Já a vacina da Pfizer foi a primeira no Brasil a ter uma autorização de uso definitivo autorizada pela Anvisa (Agência Nacional de Vigilância Sanitária), ainda em fevereiro. O imunizante ajudará a impulsionar a campanha de vacinação, que vem sofrendo com a falta de doses.

Brasil negou 1ª proposta

Antes do acordo que confirmou a aquisição de 100 milhões de doses, a negociação com a Pfizer estava emperrada porque o governo do presidente Jair Bolsonaro (sem partido) não concordava com as cláusulas que isentam a farmacêutica de responsabilidade por efeitos colaterais.

A primeira proposta foi feita em 15 de agosto do ano passado para a entrega de 70 milhões de doses ao Brasil a partir de dezembro de 2020.

“Isso tudo obviamente faz com que a gente não consiga contratar a Pfizer”, chegou a afirmar o então ministro da Saúde, Eduardo Pazuello. “Queremos que a Pfizer nos dê o tratamento compatível com o nosso país, amenize essas cláusulas. Não podemos assinar dessa forma”, acrescentou.

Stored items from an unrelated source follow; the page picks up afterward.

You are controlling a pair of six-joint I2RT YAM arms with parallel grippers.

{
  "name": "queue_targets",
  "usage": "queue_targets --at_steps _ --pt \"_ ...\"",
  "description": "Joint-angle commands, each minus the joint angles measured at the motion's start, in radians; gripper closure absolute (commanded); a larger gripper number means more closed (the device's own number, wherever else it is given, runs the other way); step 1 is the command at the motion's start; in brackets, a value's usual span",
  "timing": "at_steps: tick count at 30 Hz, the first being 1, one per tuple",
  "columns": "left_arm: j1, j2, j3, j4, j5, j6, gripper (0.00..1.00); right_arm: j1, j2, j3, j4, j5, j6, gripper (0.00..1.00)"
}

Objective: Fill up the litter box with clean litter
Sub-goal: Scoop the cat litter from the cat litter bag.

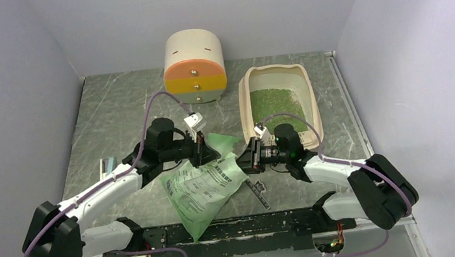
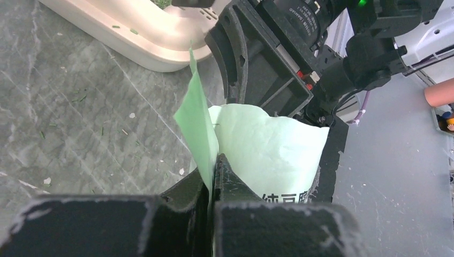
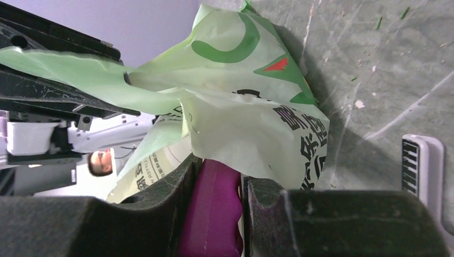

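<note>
While the litter box (image 1: 273, 68) sits back-right on the tabletop (image 1: 112, 116) w/ clean litter (image 1: 277, 102) spread over its floor, my right gripper (image 1: 251, 156), just in front of it, clamps a magenta scoop (image 3: 211, 214). My left gripper (image 1: 202, 150) is pinched tight on the green bag (image 1: 202, 187) edge, mid-tabletop.

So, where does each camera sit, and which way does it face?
Top external: above and behind, looking down at the table; left arm and right arm show.
Left wrist: on the wrist, looking along the left claw, shut on the green bag, toward the litter box.
Right wrist: likewise, along the right claw gripping the magenta scoop.
Shared: all show the bag.
</note>
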Motion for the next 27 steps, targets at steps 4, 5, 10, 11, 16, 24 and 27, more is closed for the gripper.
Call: queue_targets --at_steps 4,5,10,11,16,24,27 --pt "-0.006 -0.098 -0.036 0.100 -0.070 -0.017 0.95 0.025 -0.065 -0.046 0.280 -0.083 0.227 1.00" --pt "-0.006 -0.111 -0.047 0.108 -0.073 -0.021 0.95 0.024 -0.071 -0.060 0.320 -0.079 0.258 1.00" --pt "-0.006 -0.167 -0.085 0.148 -0.065 -0.036 0.95 0.024 -0.077 -0.111 0.480 -0.065 0.374 1.00" --pt "-0.006 -0.174 -0.091 0.153 -0.062 -0.036 0.95 0.024 -0.075 -0.121 0.517 -0.062 0.398 1.00" --pt "-0.005 -0.221 -0.120 0.185 -0.053 -0.049 0.95 0.008 -0.062 -0.157 0.648 -0.059 0.480 1.00" --pt "0.006 -0.268 -0.142 0.213 -0.044 -0.062 0.95 -0.082 -0.142 -0.223 0.669 -0.075 0.538 1.00" --pt "0.016 -0.294 -0.163 0.258 -0.036 -0.089 0.95 -0.142 -0.209 -0.235 0.594 -0.104 0.527 1.00"
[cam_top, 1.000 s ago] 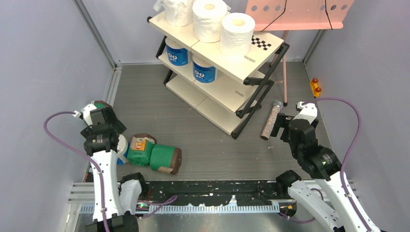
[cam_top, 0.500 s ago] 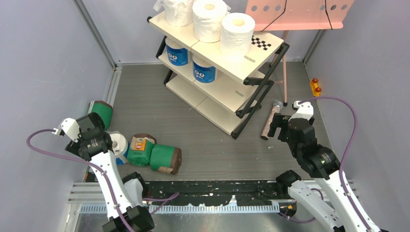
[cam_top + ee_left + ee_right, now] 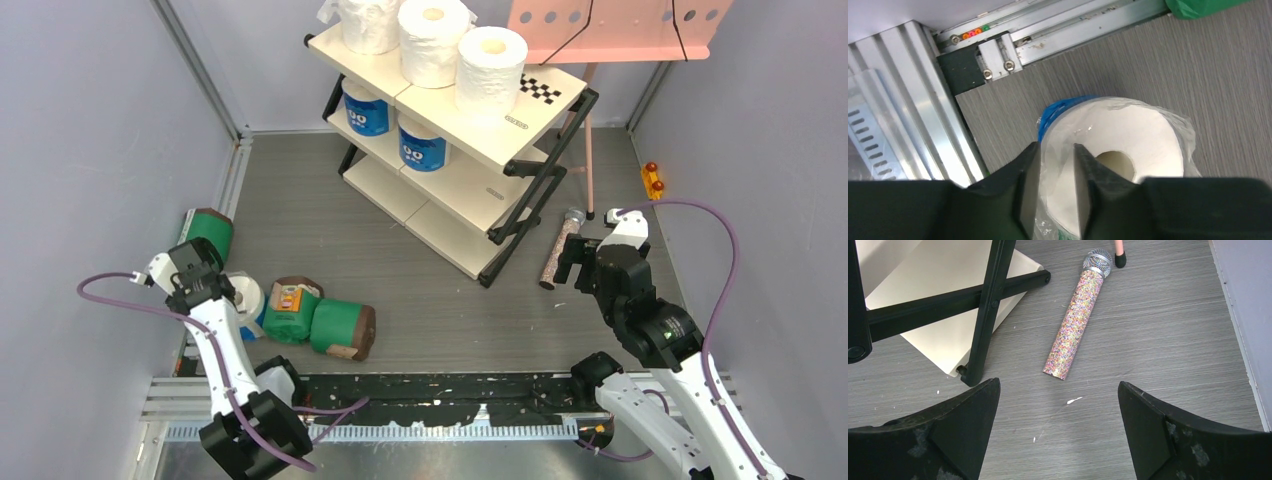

Em dezembro, Bolsonaro ironizou o imunizante: “Lá no contrato da Pfizer, está bem claro: nós [a Pfizer] não nos responsabilizamos por qualquer efeito colateral. Se você virar um jacaré, é problema seu”.

Um estudo feito em Israel com 1,2 milhão de pessoas mostrou que a vacina contra a covid-19 da Pifzer/BioNTech tem 94% de eficácia em prevenir a doença de maneira sintomática e de 92% em evitar casos graves.